**Exercise objective**
Check each line of the listing below for "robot" and state how many lines contain it, with no other words.

**Data for this exercise**

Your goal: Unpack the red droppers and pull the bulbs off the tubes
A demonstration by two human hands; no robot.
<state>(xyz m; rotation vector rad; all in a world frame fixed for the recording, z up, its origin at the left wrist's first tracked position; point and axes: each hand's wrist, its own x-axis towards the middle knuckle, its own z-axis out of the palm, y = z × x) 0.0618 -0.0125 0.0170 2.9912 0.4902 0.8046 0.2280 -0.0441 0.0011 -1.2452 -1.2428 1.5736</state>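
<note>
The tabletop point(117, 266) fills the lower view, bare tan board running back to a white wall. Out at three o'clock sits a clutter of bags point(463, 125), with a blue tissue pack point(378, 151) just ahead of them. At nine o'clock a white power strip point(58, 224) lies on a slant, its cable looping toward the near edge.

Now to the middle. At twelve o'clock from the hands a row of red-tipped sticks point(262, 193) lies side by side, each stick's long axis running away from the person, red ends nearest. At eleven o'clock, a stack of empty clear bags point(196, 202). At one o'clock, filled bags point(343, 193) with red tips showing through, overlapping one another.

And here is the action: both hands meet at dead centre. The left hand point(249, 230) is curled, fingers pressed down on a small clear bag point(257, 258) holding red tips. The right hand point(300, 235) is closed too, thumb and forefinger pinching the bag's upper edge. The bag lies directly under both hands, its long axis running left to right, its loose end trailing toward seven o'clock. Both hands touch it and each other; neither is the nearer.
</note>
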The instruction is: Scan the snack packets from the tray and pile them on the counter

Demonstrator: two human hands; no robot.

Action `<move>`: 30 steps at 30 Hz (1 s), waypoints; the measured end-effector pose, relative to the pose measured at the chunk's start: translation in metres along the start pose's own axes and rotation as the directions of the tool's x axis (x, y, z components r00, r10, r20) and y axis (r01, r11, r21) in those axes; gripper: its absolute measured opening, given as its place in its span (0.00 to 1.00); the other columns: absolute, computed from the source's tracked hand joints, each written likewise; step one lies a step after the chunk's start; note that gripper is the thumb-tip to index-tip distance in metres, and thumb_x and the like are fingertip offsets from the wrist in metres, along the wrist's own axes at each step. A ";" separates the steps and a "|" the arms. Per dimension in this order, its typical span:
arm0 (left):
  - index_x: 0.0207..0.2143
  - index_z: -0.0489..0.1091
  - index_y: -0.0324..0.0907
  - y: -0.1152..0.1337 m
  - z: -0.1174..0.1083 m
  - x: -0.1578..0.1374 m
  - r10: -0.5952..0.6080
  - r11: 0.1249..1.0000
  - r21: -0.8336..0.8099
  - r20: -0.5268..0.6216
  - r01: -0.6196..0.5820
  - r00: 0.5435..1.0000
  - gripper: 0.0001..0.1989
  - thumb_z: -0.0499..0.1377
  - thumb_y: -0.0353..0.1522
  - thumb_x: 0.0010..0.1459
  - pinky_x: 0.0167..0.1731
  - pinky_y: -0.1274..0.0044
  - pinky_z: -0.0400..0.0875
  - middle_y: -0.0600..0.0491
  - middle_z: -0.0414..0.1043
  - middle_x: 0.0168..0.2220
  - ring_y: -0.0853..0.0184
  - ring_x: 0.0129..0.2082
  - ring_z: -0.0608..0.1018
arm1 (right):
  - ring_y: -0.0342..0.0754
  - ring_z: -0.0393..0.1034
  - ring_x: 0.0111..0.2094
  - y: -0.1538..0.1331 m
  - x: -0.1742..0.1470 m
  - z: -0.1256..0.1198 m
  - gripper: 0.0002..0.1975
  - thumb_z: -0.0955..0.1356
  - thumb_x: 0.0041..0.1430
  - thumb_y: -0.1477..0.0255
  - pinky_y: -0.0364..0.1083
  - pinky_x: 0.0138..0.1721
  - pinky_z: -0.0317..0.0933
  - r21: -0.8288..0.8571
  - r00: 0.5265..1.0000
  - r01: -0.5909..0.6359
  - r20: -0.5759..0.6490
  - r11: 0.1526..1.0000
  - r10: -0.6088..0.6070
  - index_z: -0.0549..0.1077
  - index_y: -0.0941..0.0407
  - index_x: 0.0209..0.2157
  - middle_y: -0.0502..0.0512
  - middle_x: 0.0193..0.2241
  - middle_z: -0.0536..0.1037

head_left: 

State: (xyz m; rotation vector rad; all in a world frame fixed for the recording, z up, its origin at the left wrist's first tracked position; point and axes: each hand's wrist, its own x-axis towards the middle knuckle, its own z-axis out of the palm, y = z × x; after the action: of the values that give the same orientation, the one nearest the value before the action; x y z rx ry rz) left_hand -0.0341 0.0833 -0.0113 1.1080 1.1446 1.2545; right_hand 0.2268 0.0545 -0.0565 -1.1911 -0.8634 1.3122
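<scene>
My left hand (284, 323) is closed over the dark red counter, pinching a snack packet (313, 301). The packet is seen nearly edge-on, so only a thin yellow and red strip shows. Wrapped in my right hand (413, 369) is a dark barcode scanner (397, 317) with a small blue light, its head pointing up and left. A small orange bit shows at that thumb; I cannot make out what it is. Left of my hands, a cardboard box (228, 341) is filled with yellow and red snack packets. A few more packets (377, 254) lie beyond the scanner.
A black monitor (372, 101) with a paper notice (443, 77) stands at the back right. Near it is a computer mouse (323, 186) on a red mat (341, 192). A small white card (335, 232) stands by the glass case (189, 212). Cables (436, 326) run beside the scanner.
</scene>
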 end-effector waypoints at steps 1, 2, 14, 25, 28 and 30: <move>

**Result below**
2